Task goal: Which of the lines below include the word "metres"? Pull each one out.

┌─ Dataset excerpt

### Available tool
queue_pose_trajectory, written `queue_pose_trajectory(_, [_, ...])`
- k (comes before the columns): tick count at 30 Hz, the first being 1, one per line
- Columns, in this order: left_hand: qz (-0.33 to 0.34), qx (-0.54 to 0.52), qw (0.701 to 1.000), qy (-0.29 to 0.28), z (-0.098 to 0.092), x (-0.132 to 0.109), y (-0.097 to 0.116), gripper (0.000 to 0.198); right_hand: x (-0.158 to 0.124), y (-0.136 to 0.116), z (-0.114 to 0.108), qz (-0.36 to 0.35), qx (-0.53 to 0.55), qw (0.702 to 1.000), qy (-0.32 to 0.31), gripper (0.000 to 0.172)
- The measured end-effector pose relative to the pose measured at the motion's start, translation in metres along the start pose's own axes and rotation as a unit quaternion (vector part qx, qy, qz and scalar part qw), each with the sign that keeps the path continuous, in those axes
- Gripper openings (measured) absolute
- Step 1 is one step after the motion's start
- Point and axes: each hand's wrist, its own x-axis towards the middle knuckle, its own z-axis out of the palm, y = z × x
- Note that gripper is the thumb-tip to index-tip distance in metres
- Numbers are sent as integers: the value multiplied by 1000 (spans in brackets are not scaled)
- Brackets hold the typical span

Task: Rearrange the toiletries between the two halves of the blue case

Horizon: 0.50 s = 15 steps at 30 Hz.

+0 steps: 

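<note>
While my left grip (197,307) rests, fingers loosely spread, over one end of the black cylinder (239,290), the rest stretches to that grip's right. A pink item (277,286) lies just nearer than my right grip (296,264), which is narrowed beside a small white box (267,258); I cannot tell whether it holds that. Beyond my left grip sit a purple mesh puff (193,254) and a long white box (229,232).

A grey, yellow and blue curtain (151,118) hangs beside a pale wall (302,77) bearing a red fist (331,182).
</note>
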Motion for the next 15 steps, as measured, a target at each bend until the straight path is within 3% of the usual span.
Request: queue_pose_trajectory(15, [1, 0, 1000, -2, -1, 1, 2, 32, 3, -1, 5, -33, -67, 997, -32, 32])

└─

Output:
- The measured end-effector pose relative to the pose measured at the motion's start, translation in metres along the start pose's own axes and rotation as a unit quaternion (vector part qx, qy, qz and scalar part qw), each with the sign that keeps the path continuous, in those axes
- Note that gripper is the thumb-tip to index-tip distance in metres

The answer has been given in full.